La commission a longuement délibéré sur chacun de ces amendements.
S’agissant de l’amendement n° 80 rectifié, elle a parfaitement compris la nécessité d’apporter des protections à un certain nombre de professions. Elle a aussi compris tout l’intérêt que M. Mézard porte, à juste titre, à la profession d’avocat, ainsi qu’à un certain nombre d’autres qui concourent à la protection des libertés publiques. C’est le cas, en démocratie, de la profession de journaliste ou, bien entendu, de la fonction de parlementaire ; il n’est nul besoin de s’étendre sur ce point.
L’objet de cet amendement est d’empêcher, même dans le cas où l’on aurait de sérieuses raisons de croire que la personne agit aux ordres d’une puissance étrangère ou dans le cadre d’un groupe terroriste, la mise en œuvre des procédures d’urgence. Dans un tel cas, même dans une situation d’urgence, on interdirait donc par principe la mise en œuvre de la technique de renseignement. En effet, celle-ci deviendrait tout simplement impossible à appliquer si on laissait passer les quelques minutes ou l’heure qui offrent l’occasion de mettre en place la surveillance. Une telle proposition ne peut que susciter l’inquiétude.
Pour que l’article L. 821-5-1 puisse s’appliquer dans le cas où sont concernées des personnes appartenant aux catégories visées, qui doivent effectivement être spécialement protégées en raison de leur fonction ou de leur métier, il faudra qu’existent des raisons sérieuses de croire que la personne agit aux ordres d’une puissance étrangère, ou dans le cadre d’un groupe terroriste ou d’une organisation criminelle : ce niveau d’exigence très élevé constitue une garantie, d’autant que le contrôle de légalité par la CNCTR pourra s’exercer dans des conditions très ouvertes. C’est pourquoi on ne doit tout de même pas exclure a priori la possibilité de mettre en œuvre une technique de renseignement, sauf à refuser à l’autorité chargée d’assurer la protection des Français les moyens de remplir sa mission.

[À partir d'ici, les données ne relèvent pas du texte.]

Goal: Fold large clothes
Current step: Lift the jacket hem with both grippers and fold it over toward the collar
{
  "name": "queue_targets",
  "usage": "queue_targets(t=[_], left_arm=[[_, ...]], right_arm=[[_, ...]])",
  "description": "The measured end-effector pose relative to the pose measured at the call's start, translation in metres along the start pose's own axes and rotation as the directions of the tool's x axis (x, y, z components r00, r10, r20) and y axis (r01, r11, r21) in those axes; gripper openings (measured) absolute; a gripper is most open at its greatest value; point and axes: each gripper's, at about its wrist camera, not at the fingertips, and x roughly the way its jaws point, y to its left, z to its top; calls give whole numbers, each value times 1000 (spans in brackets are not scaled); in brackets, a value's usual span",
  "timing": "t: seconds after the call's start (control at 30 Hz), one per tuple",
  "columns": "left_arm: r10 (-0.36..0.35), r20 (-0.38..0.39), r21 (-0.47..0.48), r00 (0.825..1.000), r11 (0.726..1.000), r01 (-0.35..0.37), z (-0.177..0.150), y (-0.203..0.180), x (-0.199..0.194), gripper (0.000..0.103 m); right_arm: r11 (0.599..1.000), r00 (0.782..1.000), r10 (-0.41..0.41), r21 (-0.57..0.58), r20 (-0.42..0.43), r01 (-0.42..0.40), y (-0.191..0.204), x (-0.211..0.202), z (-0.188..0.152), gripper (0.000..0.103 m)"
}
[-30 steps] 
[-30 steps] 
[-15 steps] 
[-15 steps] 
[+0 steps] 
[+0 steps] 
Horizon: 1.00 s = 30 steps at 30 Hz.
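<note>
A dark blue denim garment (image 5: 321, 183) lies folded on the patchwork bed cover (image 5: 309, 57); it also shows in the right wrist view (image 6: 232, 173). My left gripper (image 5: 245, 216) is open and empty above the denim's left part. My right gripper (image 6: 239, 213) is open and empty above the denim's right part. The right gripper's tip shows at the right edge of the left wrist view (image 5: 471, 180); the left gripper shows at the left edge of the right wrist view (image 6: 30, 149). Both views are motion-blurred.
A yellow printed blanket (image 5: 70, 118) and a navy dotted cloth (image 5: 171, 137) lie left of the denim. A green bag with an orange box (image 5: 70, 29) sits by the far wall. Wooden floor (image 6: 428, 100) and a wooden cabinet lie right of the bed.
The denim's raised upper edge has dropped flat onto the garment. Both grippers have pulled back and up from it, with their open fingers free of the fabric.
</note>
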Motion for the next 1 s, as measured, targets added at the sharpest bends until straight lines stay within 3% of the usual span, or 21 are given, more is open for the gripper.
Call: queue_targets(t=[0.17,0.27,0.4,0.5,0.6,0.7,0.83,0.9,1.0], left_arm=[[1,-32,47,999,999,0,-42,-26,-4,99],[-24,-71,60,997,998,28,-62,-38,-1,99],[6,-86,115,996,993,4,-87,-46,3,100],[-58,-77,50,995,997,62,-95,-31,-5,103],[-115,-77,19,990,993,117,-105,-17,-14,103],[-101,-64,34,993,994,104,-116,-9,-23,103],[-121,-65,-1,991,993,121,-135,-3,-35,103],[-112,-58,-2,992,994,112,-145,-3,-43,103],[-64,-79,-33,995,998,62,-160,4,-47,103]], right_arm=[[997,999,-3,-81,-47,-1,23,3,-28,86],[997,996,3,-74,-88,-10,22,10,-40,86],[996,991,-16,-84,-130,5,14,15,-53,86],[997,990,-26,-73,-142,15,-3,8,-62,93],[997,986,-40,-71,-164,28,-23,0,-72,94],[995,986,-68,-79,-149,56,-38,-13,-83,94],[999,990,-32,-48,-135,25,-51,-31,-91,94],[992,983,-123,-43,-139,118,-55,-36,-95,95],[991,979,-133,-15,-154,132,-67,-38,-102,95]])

Au bénéfice de ces arguments et de ceux que Mme la garde des sceaux ne manquera sans doute pas d’invoquer, je sollicite le retrait de cet amendement : les professions et la fonction en question doivent être protégées, mais il faut également protéger les intérêts publics susceptibles d’être menacés par des personnes dont on aurait tout lieu de croire qu’elles sont à la solde d’une puissance étrangère.
Concernant l’amendement n° 138 rectifié, monsieur Raynal, l’expression « indices graves et concordants » appartient à la terminologie du code de procédure pénale.